On this study of 1,068 prostate cancer patients from 244 sites in 17 countries, Freedland and fellow investigators tested two experimental interventions-;one to deal with each of those issues.

Within the randomized clinical trial, one-third of the patients received ADT plus a medicine called enzalutamide, which blocks the results of testosterone. Enzalutamide keeps any testosterone remaining within the blood from stimulating the expansion of cancer cells.

One other third of the patients received enzalutamide alone. This feature relied on the medication to dam the results of testosterone regardless that testosterone levels within the patients’ blood weren’t reduced.

“We desired to see whether enzalutamide by itself was so effective that we didn’t need the ADT,” Freedland said.

The ultimate group of patients received ADT alone, which is the present standard treatment.

Investigators found that the mixture of ADT plus enzalutamide reduced the chance of metastasis or death by 58% over ADT alone.
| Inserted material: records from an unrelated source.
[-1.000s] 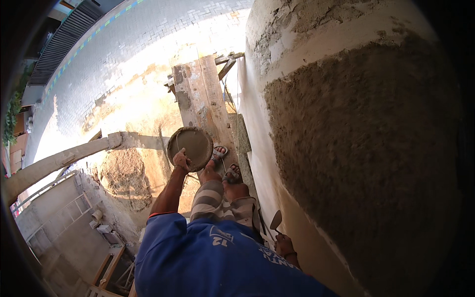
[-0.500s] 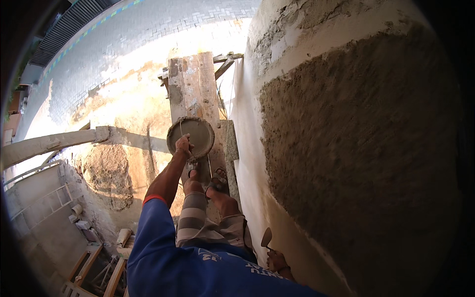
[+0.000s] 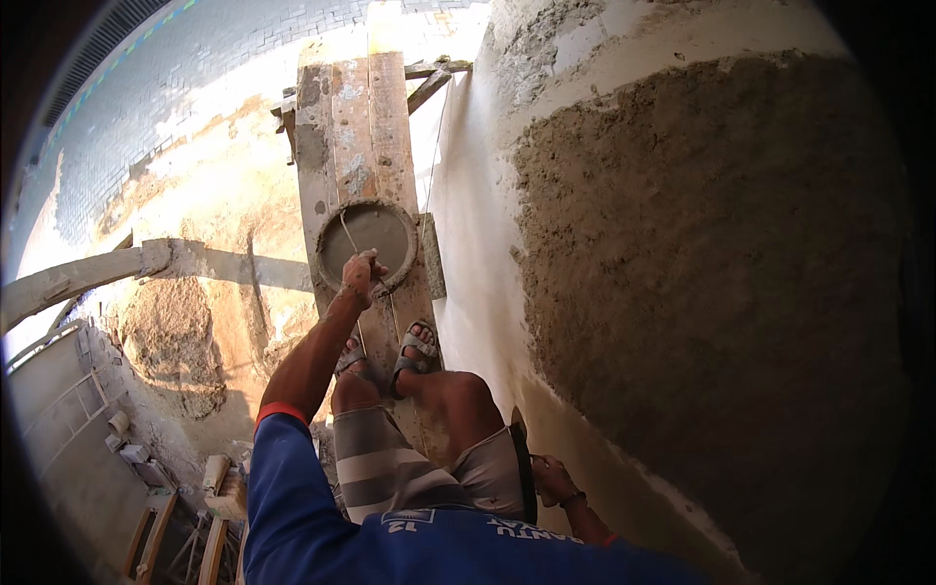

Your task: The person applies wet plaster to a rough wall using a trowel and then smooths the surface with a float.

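Observation:
My left hand (image 3: 361, 275) is closed on the thin handle (image 3: 349, 232) of a round bucket (image 3: 414, 255) of wet grey mortar (image 3: 378, 232). The bucket is over the wooden planks (image 3: 357, 146), ahead of my sandalled feet; whether it rests on them I cannot tell. Low beside my right thigh, my right hand (image 3: 553, 480) is closed around a trowel. The trowel's blade (image 3: 519, 425) shows nearly edge-on, and my fingers cover its grip.
A wall with a broad patch of rough, dark mortar (image 3: 682, 273) rises close on my right. Crossed timbers (image 3: 429, 86) support the planks' far end. Below left are a sand heap (image 3: 171, 336), a long beam (image 3: 83, 283) and stacked wood (image 3: 226, 492).
My knees have bent further, and my view has shifted. The trowel blade has turned from its flat face to nearly edge-on. Both hands keep their holds.

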The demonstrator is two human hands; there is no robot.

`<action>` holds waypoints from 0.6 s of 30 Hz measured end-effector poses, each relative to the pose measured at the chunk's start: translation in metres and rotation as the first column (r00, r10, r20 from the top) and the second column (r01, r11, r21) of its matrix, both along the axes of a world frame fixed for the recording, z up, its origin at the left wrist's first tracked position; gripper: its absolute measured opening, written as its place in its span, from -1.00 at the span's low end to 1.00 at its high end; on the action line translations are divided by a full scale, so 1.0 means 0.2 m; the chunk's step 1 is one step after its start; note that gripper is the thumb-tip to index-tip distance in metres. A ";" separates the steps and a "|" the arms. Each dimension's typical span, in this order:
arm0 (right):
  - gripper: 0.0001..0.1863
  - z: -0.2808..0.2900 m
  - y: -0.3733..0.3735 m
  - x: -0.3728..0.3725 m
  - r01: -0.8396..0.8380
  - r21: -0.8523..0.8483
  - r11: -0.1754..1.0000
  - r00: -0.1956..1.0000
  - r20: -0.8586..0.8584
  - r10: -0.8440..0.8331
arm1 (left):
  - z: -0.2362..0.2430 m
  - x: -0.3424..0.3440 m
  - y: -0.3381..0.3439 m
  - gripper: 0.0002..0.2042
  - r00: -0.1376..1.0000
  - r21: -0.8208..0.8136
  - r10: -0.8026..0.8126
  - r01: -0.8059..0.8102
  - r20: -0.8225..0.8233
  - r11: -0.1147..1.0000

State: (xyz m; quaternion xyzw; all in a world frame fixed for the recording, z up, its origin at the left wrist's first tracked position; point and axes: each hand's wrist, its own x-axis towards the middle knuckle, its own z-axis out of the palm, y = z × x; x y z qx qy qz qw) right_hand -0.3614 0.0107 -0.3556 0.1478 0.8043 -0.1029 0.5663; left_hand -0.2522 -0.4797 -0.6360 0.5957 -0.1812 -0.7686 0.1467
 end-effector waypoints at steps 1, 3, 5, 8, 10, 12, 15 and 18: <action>-0.65 -0.01 -0.13 -0.03 -0.116 -0.020 0.993 0.993 -0.035 0.115 | -0.03 0.03 0.00 -0.79 0.997 -0.003 -0.056 0.056 -0.058 0.998; -0.66 -0.17 -0.24 -0.07 -0.242 -0.042 0.969 0.968 -0.083 0.238 | -0.02 0.11 -0.03 -0.78 0.993 0.035 -0.035 0.039 -0.114 0.999; -0.61 -0.39 -0.35 -0.12 -0.265 -0.020 0.964 0.960 -0.104 0.261 | 0.04 0.23 -0.06 -0.75 0.979 0.075 -0.027 0.043 -0.201 0.996; -0.57 -0.76 -0.45 -0.22 -0.423 -0.111 0.899 0.897 -0.193 0.398 | 0.01 0.39 -0.05 -0.73 0.965 -0.016 -0.033 0.030 -0.260 0.999; -0.55 -0.94 -0.62 -0.25 -0.483 -0.124 0.867 0.859 -0.259 0.442 | -0.10 0.51 -0.02 -0.73 0.961 -0.083 -0.007 -0.016 -0.278 0.996; -0.53 -1.13 -0.74 -0.31 -0.637 -0.204 0.743 0.727 -0.478 0.492 | -0.14 0.60 -0.04 -0.74 0.975 -0.275 -0.212 0.187 -0.067 0.943; -0.51 -1.25 -1.02 -0.37 -0.770 -0.261 0.583 0.580 -0.667 0.467 | -0.35 0.82 -0.01 -0.77 0.968 -0.337 -0.250 0.235 -0.001 0.912; -0.50 -1.33 -1.23 -0.45 -0.770 -0.295 0.565 0.594 -0.654 0.468 | -0.54 0.93 0.01 -0.77 0.971 -0.393 -0.227 0.182 -0.071 0.902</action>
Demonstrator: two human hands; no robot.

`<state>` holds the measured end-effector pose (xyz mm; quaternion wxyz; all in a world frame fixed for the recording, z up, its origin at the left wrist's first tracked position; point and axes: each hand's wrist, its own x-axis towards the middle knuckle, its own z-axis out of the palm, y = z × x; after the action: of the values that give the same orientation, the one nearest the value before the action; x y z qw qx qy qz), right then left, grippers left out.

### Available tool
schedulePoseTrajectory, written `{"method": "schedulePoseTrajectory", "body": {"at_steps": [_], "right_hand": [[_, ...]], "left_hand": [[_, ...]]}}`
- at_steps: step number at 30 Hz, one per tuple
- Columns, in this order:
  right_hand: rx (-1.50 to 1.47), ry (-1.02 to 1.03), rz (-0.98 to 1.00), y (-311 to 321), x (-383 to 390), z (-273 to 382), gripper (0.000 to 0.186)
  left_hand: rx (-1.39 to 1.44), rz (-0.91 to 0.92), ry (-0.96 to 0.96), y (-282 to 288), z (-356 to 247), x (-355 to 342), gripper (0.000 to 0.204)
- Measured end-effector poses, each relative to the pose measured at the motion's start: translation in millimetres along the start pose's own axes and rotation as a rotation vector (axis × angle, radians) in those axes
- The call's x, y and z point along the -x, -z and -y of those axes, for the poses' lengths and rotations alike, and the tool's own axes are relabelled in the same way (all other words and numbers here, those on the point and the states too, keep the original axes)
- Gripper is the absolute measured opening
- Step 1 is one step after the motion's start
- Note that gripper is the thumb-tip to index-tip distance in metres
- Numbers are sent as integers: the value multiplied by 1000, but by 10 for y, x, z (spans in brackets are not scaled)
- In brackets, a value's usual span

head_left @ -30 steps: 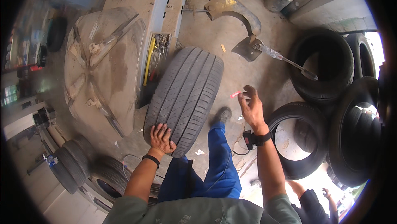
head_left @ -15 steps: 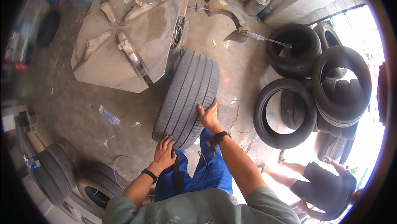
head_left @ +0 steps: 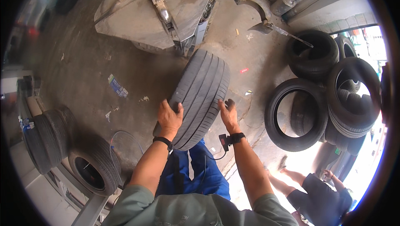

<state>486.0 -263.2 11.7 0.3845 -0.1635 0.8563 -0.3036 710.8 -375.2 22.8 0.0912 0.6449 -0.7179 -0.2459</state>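
Black tyre point(head_left: 204, 96) stood mid-frame, left hand point(head_left: 170, 118) on its left side, right hand point(head_left: 228, 115) at its right, both grips apart

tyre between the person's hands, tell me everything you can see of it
The tyre is dusty grey-black, rubbery-looking, with lengthwise grooves and fine slanting cuts across its tread. It appears to stand on edge, slanted away from the blue trousers; its ground contact and centre are hidden. The left grip rests against its left side; the right grip is at its right edge, contact hard to tell.
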Motion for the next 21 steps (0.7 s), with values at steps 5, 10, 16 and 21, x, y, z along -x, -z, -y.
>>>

They found that enzalutamide alone reduced the chance of metastasis or death by 37% over ADT alone. Each treatments maintained quality of life relative to the ADT alone.

“While the mixture therapy offers greater risk reduction, some men might prefer enzalutamide alone. It does a very good job of stopping cancer spread or death, with different uncomfortable side effects that could be more acceptable for some men,” Freedland said.

The subsequent step is for the makers of enzalutamide to use for FDA approval, so the experimental therapy can come into wide use, Freedland said.

“Optimizing therapy for patients with aggressive reoccurrence after their prostate cancer is initially treated has been an unmet need,” said Dan Theodorescu, MD, PhD, director of Cedars-Sinai Cancer and the PHASE ONE Distinguished Chair. “The outcomes of this trial point the technique to two options which the study showed were more practical than current standard of care, giving these patients and their providers the chance to decide on a potentially improved course of therapy that best meets their needs.”

Source:

Journal reference:

Freedland, S. J., et al. (2023) Improved Outcomes with Enzalutamide in Biochemically Recurrent Prostate Cancer. Recent England Journal of Medicine. doi.org/10.1056/NEJMoa2303974.